В дипломе – кстати, красном – у Крис значилась специальность фельдшер-акушер, и вот акушеркой она и мечтала работать. Ей нравилось помогать появляться на свет новым жизням. Это не всегда было просто, но чем труднее были роды, тем слаще вкус пусть маленькой, но такой важной победы, когда малыш все же появлялся и делал свой первых вдох.
В перинатальном центре свободных вакансий не было уже тогда, когда Крис заканчивала практику, но ей предложили остаться на время, пока одна из акушерок родблока сама пребывала в декретном отпуске. Потом девушку перевели в отделение неонатологии на место другой медсестры, которая как раз успела выйти замуж и родить. Но прошло еще два года, и это место тоже пришлось освободить.
И вот тогда девушке пришлось проститься с мечтой и столкнуться с жестокой действительностью: или она идет работать туда, куда ее согласны взять, или остается без куска хлеба.
Кристина вздохнула, тряхнула слегка головой, возвращаясь в реальность, и ощутила на себе чей-то пристальный взгляд.

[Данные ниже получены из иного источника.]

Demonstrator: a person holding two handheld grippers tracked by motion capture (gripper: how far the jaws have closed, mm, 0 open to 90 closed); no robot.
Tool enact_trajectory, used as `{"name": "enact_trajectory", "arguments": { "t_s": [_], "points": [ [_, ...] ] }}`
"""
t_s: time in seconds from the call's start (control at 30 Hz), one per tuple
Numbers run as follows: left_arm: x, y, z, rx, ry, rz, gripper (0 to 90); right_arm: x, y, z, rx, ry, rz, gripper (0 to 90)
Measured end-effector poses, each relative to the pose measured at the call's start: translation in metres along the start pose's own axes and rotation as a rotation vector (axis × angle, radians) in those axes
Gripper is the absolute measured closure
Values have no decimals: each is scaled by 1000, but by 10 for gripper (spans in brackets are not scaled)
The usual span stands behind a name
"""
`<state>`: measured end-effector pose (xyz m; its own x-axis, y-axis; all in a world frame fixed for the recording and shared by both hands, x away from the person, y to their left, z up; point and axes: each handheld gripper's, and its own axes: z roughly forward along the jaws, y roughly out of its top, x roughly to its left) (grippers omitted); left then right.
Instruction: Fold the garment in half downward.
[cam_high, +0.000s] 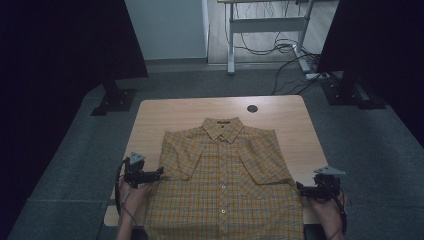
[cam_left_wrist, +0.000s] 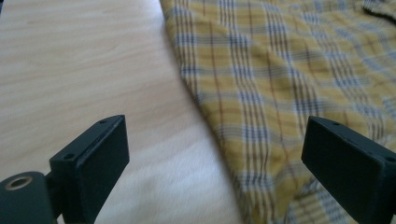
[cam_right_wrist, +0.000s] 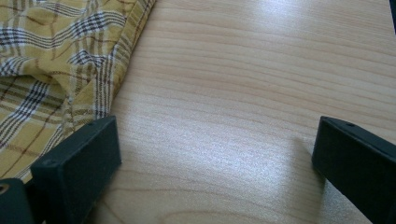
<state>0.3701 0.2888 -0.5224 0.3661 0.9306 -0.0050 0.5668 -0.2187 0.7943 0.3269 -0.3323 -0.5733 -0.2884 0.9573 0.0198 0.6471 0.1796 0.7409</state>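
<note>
Shirt (cam_high: 225, 175) between two wide-open grippers

Left gripper (cam_high: 159, 173), right gripper (cam_high: 300, 186): black blocky jaws with small screw holes, grey three-cornered top plates, trailing black cables, bare forearms.
</note>
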Motion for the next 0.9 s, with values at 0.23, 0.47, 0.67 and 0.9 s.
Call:
{"name": "enact_trajectory", "arguments": {
  "t_s": [0.23, 0.47, 0.67, 0.9],
  "points": [
    [-5, 13, 14, -21, -16, 4, 76, 0, 0, 0, 0, 2, -3, 6],
    [-8, 22, 29, -45, -26, 20, 75, 0, 0, 0, 0, 4, -5, 6],
    [-11, 30, 43, -31, -13, 28, 75, 0, 0, 0, 0, 4, -5, 6],
    [-12, 35, 59, -13, 18, 37, 76, 0, 0, 0, 0, 5, -6, 6]
  ]
}}
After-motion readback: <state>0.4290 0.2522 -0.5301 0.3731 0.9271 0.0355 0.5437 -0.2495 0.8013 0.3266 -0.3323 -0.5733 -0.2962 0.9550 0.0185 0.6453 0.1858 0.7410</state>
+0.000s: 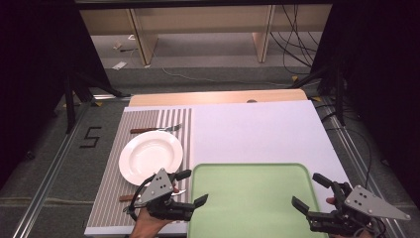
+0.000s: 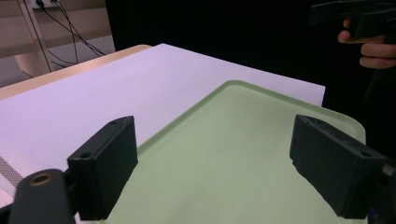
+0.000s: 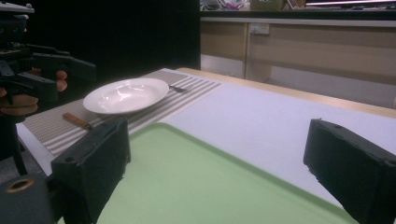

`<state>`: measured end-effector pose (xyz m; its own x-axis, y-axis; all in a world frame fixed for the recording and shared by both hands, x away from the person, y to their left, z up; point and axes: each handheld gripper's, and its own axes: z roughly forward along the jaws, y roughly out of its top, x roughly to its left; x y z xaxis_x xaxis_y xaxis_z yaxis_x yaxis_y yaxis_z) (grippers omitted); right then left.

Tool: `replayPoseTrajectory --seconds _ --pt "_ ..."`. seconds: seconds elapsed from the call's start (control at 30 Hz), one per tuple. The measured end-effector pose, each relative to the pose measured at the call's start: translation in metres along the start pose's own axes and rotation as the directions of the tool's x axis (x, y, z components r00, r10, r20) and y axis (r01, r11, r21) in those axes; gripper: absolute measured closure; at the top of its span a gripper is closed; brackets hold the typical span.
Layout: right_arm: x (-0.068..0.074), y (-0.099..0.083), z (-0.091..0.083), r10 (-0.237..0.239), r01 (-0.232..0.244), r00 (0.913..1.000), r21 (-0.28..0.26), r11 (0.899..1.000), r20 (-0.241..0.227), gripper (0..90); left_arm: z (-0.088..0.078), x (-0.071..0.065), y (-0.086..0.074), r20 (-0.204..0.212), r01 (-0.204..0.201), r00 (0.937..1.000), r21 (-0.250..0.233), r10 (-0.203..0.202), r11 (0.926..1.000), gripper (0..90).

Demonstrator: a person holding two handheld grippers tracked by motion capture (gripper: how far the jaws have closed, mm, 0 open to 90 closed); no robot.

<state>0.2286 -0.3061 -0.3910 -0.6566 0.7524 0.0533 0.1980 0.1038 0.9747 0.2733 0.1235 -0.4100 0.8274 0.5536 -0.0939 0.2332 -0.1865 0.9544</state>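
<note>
Tray (image 1: pixel 252 198) is the thing both grippers stand nearest to: in the high view this green, empty tray lies at the near edge of the worktop (image 1: pixel 257 129), on the white sheet, just beside a striped placemat (image 1: pixel 106 198). The left gripper (image 1: pixel 194 187) hovers over the tray's left edge with its jaws spread wide, and the right gripper (image 1: pixel 309 191) hovers at the right edge, also wide and holding nothing. On the placemat a white plate (image 1: pixel 151 156) sits between a fork (image 1: pixel 156 129) behind it and a knife (image 1: pixel 130 197) in front of it. In the left gripper view the jaws frame the bare tray surface (image 2: pixel 224 158), and nothing is between them. In the right gripper view the jaws also stand apart above the tray (image 3: pixel 187 186), with the plate (image 3: pixel 126 94) and knife (image 3: pixel 77 121) farther off. I judge that the work is only at its start: no grasp is made, and nothing is loaded on the tray yet.
</note>
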Motion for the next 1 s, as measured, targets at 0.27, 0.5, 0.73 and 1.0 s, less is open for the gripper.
replayPoseTrajectory --seconds 0.27,0.5,0.73,1.0 --pt "0.0004 -0.0001 0.0002 -0.002 0.002 1.0 0.002 1.0 -0.003 8.3 0.0016 -0.0004 -0.0007 0.006 0.002 1.0 0.023 -0.002 0.9997 14.7" --pt "0.0005 -0.0001 0.0003 -0.001 0.001 1.0 0.002 1.0 -0.004 8.3 0.0024 -0.0009 -0.0008 0.011 0.005 0.9999 0.03 -0.005 0.9995 14.7" --pt "0.0006 -0.0001 0.0004 -0.003 0.003 1.0 0.003 1.0 -0.005 8.3 0.0026 -0.001 -0.0005 0.012 0.001 0.9999 0.034 -0.002 0.9994 14.7" --pt "0.0011 -0.0002 0.0005 -0.006 0.006 0.9999 0.008 1.0 -0.01 8.3 0.0029 -0.0009 0.0016 0.01 -0.012 0.9999 0.056 0.011 0.9984 14.2"
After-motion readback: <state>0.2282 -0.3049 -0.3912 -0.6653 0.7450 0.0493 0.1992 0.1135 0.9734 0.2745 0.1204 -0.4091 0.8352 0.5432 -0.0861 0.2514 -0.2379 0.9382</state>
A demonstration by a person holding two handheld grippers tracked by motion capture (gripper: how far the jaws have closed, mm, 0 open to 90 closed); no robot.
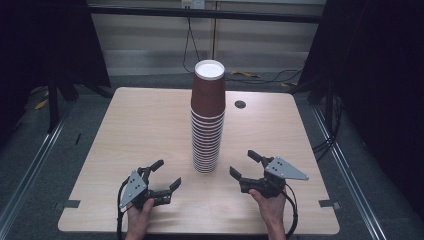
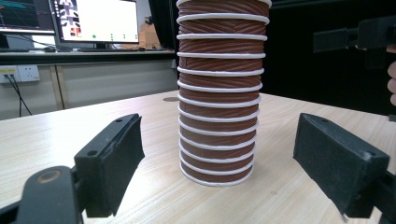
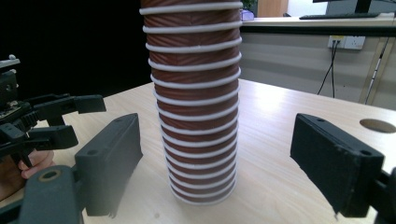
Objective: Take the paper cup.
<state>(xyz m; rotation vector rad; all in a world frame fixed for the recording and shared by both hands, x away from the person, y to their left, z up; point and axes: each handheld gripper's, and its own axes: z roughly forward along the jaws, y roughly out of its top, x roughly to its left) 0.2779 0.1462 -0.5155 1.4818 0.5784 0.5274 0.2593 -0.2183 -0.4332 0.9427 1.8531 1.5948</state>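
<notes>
A tall stack of brown ribbed paper cups (image 1: 207, 117) with white rims stands upside down in the middle of the wooden table (image 1: 140, 125). My left gripper (image 1: 167, 176) rests open on the table, left of the stack's base and a little nearer to me. My right gripper (image 1: 244, 164) sits open to the right of the base. Neither touches the cups. In the left gripper view the stack (image 2: 219, 93) rises between and beyond the two spread jaws. The right gripper view shows the stack (image 3: 194, 102) the same way, with the other gripper (image 3: 51, 121) at far left.
A round cable hole (image 1: 240, 104) is set in the table right of the stack. Black curtains hang on both sides. Cables (image 1: 260, 77) lie on the floor behind the table. A desk with monitors (image 2: 95, 21) stands in the background.
</notes>
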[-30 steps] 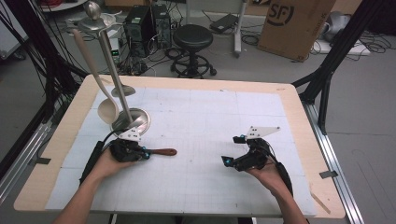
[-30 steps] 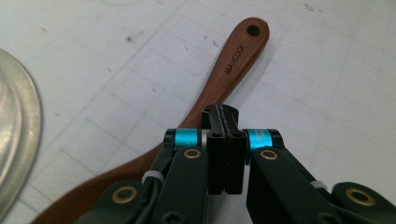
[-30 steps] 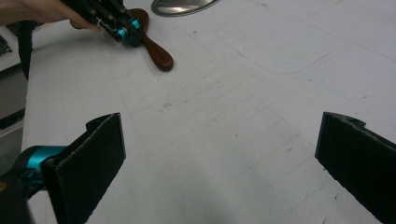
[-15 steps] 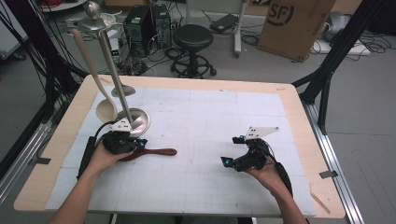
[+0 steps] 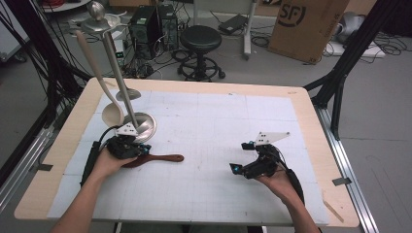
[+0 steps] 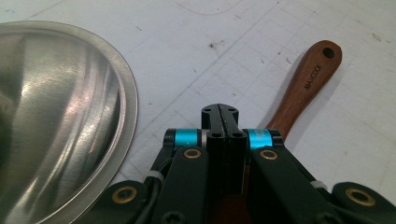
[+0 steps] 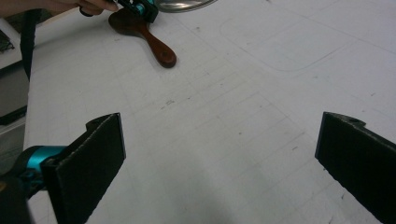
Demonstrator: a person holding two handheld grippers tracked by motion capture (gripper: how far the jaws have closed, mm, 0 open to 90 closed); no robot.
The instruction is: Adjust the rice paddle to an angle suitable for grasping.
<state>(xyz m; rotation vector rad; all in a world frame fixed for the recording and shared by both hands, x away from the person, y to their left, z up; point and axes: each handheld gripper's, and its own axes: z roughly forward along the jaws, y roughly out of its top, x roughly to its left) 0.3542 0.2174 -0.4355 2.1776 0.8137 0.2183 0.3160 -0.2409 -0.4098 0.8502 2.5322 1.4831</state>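
Wooden spoon (image 6: 303, 88) under closed left jaws.

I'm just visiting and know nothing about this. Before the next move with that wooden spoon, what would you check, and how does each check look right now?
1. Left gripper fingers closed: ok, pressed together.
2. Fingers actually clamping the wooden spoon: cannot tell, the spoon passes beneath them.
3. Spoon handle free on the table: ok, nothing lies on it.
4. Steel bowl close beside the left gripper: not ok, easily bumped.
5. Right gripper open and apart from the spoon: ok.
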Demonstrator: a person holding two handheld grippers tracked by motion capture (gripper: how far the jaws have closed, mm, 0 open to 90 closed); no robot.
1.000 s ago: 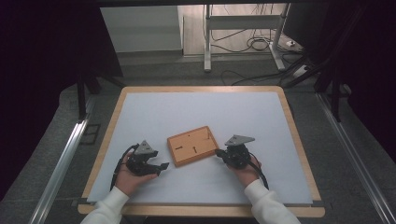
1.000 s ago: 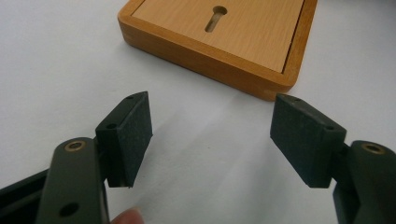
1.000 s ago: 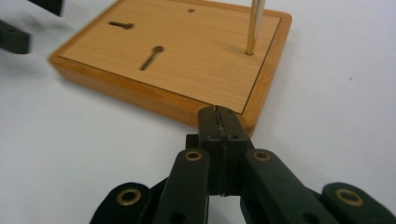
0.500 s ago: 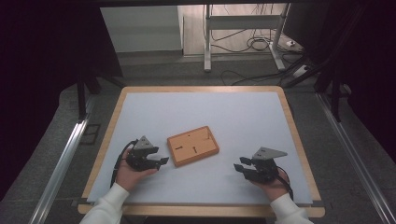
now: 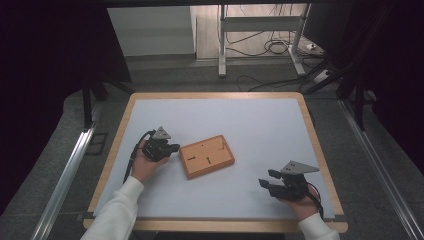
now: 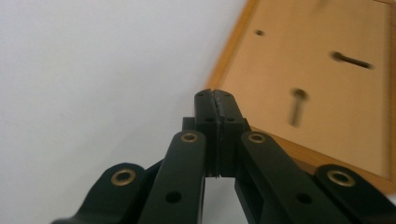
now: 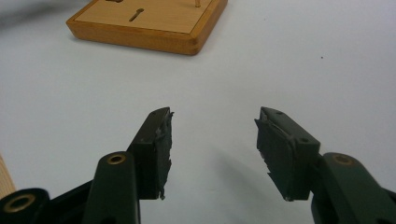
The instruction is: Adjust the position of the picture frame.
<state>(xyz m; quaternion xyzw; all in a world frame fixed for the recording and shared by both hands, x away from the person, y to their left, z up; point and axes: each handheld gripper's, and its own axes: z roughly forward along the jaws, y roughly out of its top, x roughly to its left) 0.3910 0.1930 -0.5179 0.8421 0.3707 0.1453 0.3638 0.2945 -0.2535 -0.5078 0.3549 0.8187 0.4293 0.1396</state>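
Note:
A flat wooden board (image 5: 207,156) with slots and small holes lies near the middle of the white mat (image 5: 240,120). My left gripper (image 5: 175,148) sits just left of the board, its tips close to the board's left edge. In the left gripper view its jaws (image 6: 215,98) have just been closing and stand shut with nothing between them, beside the board's (image 6: 317,84) rim. My right gripper (image 5: 264,183) rests at the mat's front right, well away from the board. Its jaws (image 7: 212,119) have just been opening and stand apart over bare mat, with the board (image 7: 149,23) farther ahead.
The mat lies in a wooden table frame (image 5: 320,145). Metal rails (image 5: 65,175) run along both sides of the table. Behind the table are stand legs (image 5: 220,55) and loose cables (image 5: 272,47) on the floor.
The right gripper left the board's right edge, drew back to the front right and opened. The left gripper moved forward to the board's left edge and shut.

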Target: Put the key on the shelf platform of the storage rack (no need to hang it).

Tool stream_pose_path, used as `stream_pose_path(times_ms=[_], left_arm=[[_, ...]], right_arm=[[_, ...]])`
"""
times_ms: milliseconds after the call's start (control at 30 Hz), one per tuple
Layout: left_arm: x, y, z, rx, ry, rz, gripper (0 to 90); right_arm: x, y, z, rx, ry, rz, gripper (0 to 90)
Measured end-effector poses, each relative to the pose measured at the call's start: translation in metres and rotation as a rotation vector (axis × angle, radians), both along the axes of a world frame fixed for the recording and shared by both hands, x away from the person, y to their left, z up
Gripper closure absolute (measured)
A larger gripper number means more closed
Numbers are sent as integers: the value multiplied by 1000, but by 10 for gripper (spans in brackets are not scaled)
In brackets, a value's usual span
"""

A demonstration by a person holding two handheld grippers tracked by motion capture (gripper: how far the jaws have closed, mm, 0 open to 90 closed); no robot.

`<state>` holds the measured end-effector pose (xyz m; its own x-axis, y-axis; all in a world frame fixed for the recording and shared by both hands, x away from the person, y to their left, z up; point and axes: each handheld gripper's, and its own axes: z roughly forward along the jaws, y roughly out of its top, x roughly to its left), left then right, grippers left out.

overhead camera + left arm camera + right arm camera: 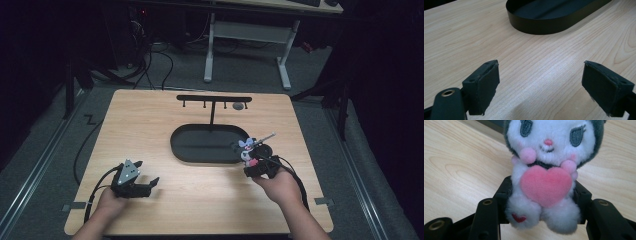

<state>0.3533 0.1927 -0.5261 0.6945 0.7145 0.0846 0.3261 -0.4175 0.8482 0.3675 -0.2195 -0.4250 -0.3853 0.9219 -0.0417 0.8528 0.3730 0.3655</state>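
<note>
The small white plush doll (544,170) with a dark grey hood, pink nose and pink felt heart on its chest sits clamped at the body in the right gripper (541,200), beside the black oval tray (207,145) above the light wooden surface (150,115). The left gripper (540,85) is spread wide, holding nothing.

A light wooden surface (150,130) with rounded corners carries a black oval tray (197,147) with a low upright wall, lying just beyond and left of the right tool. Behind the tray rises a black T-shaped rack (213,99) with small hooks under its crossbar. Farther back, on the grey carpeted floor (240,75), stand the white metal legs of a desk (247,35), with black cables (155,60) trailing nearby.
</note>
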Motion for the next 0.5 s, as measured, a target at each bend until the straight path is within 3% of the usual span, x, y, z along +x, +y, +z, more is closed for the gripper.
stream_pose_path(times_ms=[500], left_arm=[[0,0,0,-1,0,0,154]], right_arm=[[24,20,-3,15,-9,20,485]])
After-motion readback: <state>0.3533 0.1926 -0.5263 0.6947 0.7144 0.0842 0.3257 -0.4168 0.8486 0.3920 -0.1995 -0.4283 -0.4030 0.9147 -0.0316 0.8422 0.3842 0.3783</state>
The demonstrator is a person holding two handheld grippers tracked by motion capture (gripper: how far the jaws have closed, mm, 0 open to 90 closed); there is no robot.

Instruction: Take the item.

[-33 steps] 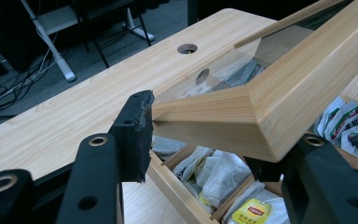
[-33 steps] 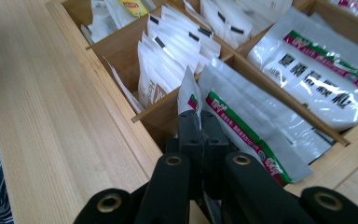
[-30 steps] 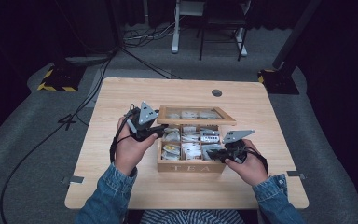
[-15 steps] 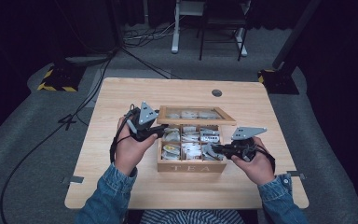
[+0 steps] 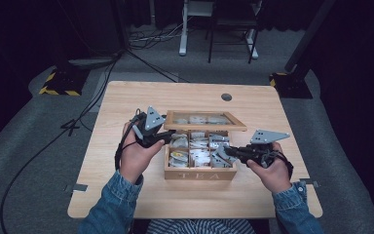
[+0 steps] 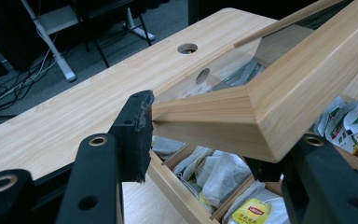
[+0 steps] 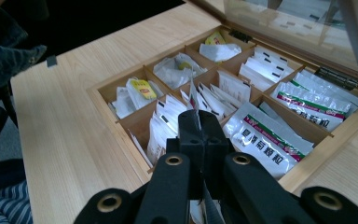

Надо сказать, люди в московском метро редко разглядывают других пассажиров. То ли считают это бестактностью, то ли слишком заняты своими проблемами и делами, чтобы смотреть по сторонам. А тут… взгляд ощущался абсолютно явственно. Он пронзал, колол, беспокоил, заставляя встревоженно трепыхаться сердце.
Кристина осторожно, стараясь не выдавать себя, постаралась оглядеться и понять: кто в этой плотной толпе настолько заинтересовался ее персоной, чтобы смотреть на нее неотрывно? Она медленно, словно невзначай, повернула голову чуть вправо и тут же обнаружила источник своего дискомфорта.
На Кристину смотрел мужчина – высоченный, широкоплечий, он возвышался над толпой, как дуб над кукурузным полем. Короткий русый ежик его волос отдавал в рыжину. Рыжеватой казалась и борода, точнее, так модная ныне трехдневная небритость. А глаза… глаза были желтыми, как у зверя. И горело в них что-то звериное – голодное, дикое, древнее.
Кристина недовольно нахмурилась, сжала губы.
Мужчина вызывал отторжение: своей бесцеремонной манерой рассматривать в упор. Своей щетиной – один в один как у соседа по коммуналке, алкаша и матерщинника Семена. Собственно, благодаря Семену, который однажды полез к ней насильно целоваться, обдавая при этом запахом перегара, гнилых зубов и вареного лука, Кристина всех этих бородатиков и невзлюбила.
Вот и сейчас, глядя на желтоглазого верзилу, Крис вспомнила Семена и сморщилась, словно снова вживую услышала тот отвратительный запах, ощутила на своих плечах хватку потных скользких ладоней.
Верзила, заметив, как лицо девчонки исказила брезгливая гримаса, вздрогнул, слегка оскалился, словно желая зарычать, и отвернулся.
В тот момент, когда он почти отвел глаза, Кристине показалось, что зрачки его загорелись на миг зеркальным зеленоватым отсветом, какой бывает у кошек и собак, глядящих из темноты. Девушка передернула плечами, прогоняя ощущение жути, и тоже отвернулась.
«Выйду-ка я на всякий случай на пару станций раньше и поеду на другом поезде, если только этот желтоглазый не попытается выйти тоже», – решила она и развернулась к дверям. Поезд как раз подходил к Краснопресненской.
Крис чуть не последней из выходящих ступила на перрон, оглянулась и увидела, как незнакомец, расталкивая народ локтями, выбирается из глубины вагона. Он едва успел выскочить, получив тычок в бок от кого-то недовольного, как Крис запрыгнула обратно в вагон, двери закрылись и поезд тронулся.
«Вот так тебе! – позлорадствовала девушка мысленно. – Теперь ищи-свищи, маньяк ненормальный! Все равно не найдешь меня!»